What your eye can't see is also part of the beauty of these plants. In natural prairies there's typically more life underground than above through the deep root systems. Switchgrass roots extend to depths of 9 to 11 feet. Roots of a prairie rose push to as much as 20 feet deep. These extensive root systems stabilize soil and water and give the plants great resiliency against drought.

A walk through the Annett Nature Center in Iowa gives a good overview of some of the things you can do with native plants to add beauty and conservation benefits to any location.

The center sits on a hillside above a 6-acre pond and 10-acre wetland. The 160-acre ground includes prairie plantings, trails, a bird-watching area, and a butterfly garden.

The butterfly garden demonstrates how acreage owners can blend native plants and man-made features. About 60 species of native forbs are planted in raised flowerbeds.

Keep things blooming

"The raised butterfly garden beds were made to highlight the local native plants as well as provide a beautiful perennial garden that lasts all summer long," says Joel Van Roekel, naturalist at the center.

"We have different plants blooming from April through September starting with the small pasque flower and usually ending with a variety of goldenrods and asters," he says.

The beds in the butterfly garden were raised with local fieldstone, then filled with a mixture of topsoil, peat moss, and sand. Flowers were added in groups of species, bunched to provide a view of blooming and seeding plants throughout the year. After the plants were established, mulch was added to suppress weeds.

Retaining wall terraces and a larger prairie restoration area at the center also host native plants. The prairie plot features tall grasses, such as switchgrass, big bluestem, and Indian grass, as well as a mix of forbs, including prairie larkspur, compass plant, and pale coneflower. "The forbs can be mixed in the planting but will not be as full as in a small garden plot," Van Roekel says.

Farming with natives

Establishment of the prairie planting was more like an ag operation. Following a herbicide application, the grasses were drilled, mowed high to chop off weed heads, and then spot sprayed. The grasses took four years to get established well enough to keep the weeds down. Controlled burning or mowing is used for regular maintenance.

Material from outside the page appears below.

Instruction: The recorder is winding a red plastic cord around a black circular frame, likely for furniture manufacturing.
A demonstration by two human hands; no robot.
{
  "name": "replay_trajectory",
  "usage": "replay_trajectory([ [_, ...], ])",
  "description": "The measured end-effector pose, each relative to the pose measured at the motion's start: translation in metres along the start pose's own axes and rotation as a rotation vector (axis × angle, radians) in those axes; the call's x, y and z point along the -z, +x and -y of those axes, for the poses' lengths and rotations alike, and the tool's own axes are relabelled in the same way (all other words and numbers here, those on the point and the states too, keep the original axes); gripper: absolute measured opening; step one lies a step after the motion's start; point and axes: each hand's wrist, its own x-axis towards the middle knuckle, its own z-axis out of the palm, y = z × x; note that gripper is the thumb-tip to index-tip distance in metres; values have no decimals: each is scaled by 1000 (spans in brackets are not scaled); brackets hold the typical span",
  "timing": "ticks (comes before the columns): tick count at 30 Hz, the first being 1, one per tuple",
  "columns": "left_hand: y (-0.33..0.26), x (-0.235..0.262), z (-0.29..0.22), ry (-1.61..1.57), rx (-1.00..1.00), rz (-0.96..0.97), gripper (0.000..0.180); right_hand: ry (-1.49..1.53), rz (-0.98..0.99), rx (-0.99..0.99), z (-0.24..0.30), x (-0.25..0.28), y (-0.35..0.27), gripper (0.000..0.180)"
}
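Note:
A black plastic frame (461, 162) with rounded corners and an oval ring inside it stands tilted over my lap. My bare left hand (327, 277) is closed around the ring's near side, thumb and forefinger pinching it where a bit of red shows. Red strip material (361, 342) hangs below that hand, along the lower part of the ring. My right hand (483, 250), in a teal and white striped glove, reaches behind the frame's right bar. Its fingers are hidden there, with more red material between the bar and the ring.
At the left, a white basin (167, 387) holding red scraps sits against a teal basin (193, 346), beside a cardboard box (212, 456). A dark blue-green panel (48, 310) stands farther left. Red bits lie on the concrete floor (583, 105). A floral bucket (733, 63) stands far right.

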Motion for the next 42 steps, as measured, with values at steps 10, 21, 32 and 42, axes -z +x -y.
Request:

The initial extra care required by native plants has a big payoff, Van Roekel says. "You get a great feeling knowing that the plants in your garden really belong there. And, they are beautiful, too."

Get 'em growing

Native flowers and grasses take a little different approach to establishment than do conventional plantings, says Joel Van Roekel, a naturalist at the Annett Nature Center, near Indianola, Iowa. But once the plants are established, they are tough competitors, he says. "The first step to successful establishment is to find out what is truly local or native to where you live. That may not always be so obvious.

"Sometimes when you order wildflower seed mixes, they will come from some place that grows plants that your local area can't support," he says. "What happens then is that only a few of the plants in the mix will actually be able to survive and grow."

Sources of seed include nurseries, arboretums, and conservation groups and agencies.

Purchased seeds can be expensive. "Many of the seeds are very tiny and have to be hand picked," Van Roekel says. In planting a butterfly garden, Van Roekel hand collected seed from wild plants and raised them in a greenhouse for a couple years.

Starting with purchased plants is another option. "If you are buying plants, pay attention to the roots, not the blooms, on the first- and second-year plants," Van Roekel says. "These plants spend their energy on establishing a root structure first and may not even bloom for a couple of years. Sometimes they will go dormant after they have been planted. Don't dig up a plant immediately if it looks dead. Wait until next year and see if it comes back."

Be patient with the plants

Another tip: Plant three or more plants together in a bunch in small gardens or in large fields. Pay attention to what the size of the mature plant will be, Van Roekel says. "It may take a couple of years to get to that point."

When working with the native grasses be patient. "They have incredible root systems that take time to develop," he says.